Re: index prefetching - Mailing list pgsql-hackers

From Thomas Munro
Subject Re: index prefetching
Date
Msg-id CA+hUKGJOstoEipeKc5naLFjK2TQK5=hKvJ-1pzoQN4U-Mt1ztQ@mail.gmail.com
Whole thread Raw
In response to Re: index prefetching  (Peter Geoghegan <pg@bowt.ie>)
List pgsql-hackers
On Thu, Aug 7, 2025 at 8:41 AM Peter Geoghegan <pg@bowt.ie> wrote:
> On Tue, Aug 5, 2025 at 7:31 PM Thomas Munro <thomas.munro@gmail.com> wrote:
> > There must be a similar opportunity for parallel index scans.  It has
> > that "seize the scan" concept where parallel workers do one-at-a-time
> > locked linked list leapfrog.
>
> True. More generally, flexibility to reorder work would be useful there.
>
> The structure of parallel B-tree scans is one where each worker
> performs its own "independent" index scan. The workers each only
> return tuples from those leaf pages that they themselves manage to
> read. That isn't particularly efficient, since we'll usually have to
> merge the "independent" index scan tuples together once again using a
> GatherMerge.

Yeah.  This all sails close to the stuff I wrote about in the
post-mortem of my failed attempt to teach parallel bitmap heapscan not
to throw I/O combining opportunities out the window for v18, after
Melanie streamified BHS.  Basically you have competing goals:

 * preserve natural ranges of blocks up to io_combine_limit
 * make workers run out of work at the same time
 * avoiding I/O stalls using lookahead and concurrency

You can't have all three right now: I/O streams are elastic so
allocation decisions made at the producer end don't control work
*finishing* time, so we need something new.  I wrote about an idea
based on work stealing when data runs out.  Read streams would work
independently, but cooperate at end of stream, avoiding interlocking
almost all the time.  That was basically a refinement of an earlier
"shared" read stream that seems too locky.  (Obviously the
seize-the-scan block producer is a total lockfest navitaging a
link-at-a-time data structure, but let's call that a use-case specific
problem.)

Other architectures are surely possible too, including admitting that
precise streams are not right for that problem, and using something
like the PredictBlock() approach mentioned below for prefetching and
then sticking to block-at-a-time work distribution.  Or we could go
the other way and admit that block-at-a-time is also not ideal -- what
if some blocks are 10,000 times more expensive to process than others?
-- and do work stealing that degrades ultimately to tuple granularity,
a logical extreme position.

> > Basically, the stuff that we can't fix with "precise" I/O
> > streaming as I like to call it, where it might still be interesting to
> > think about opportunities to do fuzzier speculative lookahead.  I'll
> > start a new thread.
>
> That sounds interesting. I worry that we won't ever be able to get
> away without some fallback that behaves roughly like OS readahead.
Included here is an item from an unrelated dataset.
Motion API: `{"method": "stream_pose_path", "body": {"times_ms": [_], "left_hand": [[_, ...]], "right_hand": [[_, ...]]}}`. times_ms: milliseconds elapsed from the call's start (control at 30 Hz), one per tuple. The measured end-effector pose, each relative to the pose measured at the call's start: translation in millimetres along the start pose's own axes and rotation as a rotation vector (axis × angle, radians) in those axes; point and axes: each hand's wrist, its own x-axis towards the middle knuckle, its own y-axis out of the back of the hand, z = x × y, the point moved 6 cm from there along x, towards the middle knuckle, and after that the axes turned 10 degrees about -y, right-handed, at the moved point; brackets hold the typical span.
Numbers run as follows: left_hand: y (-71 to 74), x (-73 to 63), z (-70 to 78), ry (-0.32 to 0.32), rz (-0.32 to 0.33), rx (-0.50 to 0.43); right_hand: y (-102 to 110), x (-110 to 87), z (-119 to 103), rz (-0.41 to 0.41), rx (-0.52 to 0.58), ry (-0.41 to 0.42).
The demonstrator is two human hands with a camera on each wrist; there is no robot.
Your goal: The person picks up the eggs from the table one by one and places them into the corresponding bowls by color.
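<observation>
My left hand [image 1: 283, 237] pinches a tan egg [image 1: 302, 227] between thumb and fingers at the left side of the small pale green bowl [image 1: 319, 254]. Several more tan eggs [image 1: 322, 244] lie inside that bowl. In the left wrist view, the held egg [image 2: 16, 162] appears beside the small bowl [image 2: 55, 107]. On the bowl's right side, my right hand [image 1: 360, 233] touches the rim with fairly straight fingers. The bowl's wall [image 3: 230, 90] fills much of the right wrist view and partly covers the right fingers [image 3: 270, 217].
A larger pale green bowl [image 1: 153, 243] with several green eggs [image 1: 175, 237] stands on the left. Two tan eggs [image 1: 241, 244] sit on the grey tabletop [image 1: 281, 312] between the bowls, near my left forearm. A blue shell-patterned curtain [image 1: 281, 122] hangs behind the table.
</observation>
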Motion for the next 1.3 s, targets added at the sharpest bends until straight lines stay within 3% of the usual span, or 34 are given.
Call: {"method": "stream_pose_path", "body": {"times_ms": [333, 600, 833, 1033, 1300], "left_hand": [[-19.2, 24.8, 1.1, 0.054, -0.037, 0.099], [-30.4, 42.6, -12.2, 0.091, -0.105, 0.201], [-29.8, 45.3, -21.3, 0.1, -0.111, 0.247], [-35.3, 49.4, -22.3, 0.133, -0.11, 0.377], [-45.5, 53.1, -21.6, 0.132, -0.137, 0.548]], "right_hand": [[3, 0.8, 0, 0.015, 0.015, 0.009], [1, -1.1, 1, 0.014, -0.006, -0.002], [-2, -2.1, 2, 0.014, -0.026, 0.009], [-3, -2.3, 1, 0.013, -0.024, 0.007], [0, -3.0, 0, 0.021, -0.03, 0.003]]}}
Yeah.  I might write about some of these things properly but here is
an unfiltered brain dump of assorted theories of varying
crackpottedness and some illustrative patches that I'm *not*
proposing:

 * you can make a dumb speculative sequential readahead stream pretty
easily, but it's not entirely satisfying: here's one of the toy
patches I mentioned in Athens, that shows btree leaf scans (but not
parallel ones) doing that, producing nice I/O combining and
concurrency that ramps up in the usual way if it happens to be
sequential (well I just rebased this and didn't test it, but it should
still work); I will describe some other approaches to try to place
this in the space of possibilities I'm aware of...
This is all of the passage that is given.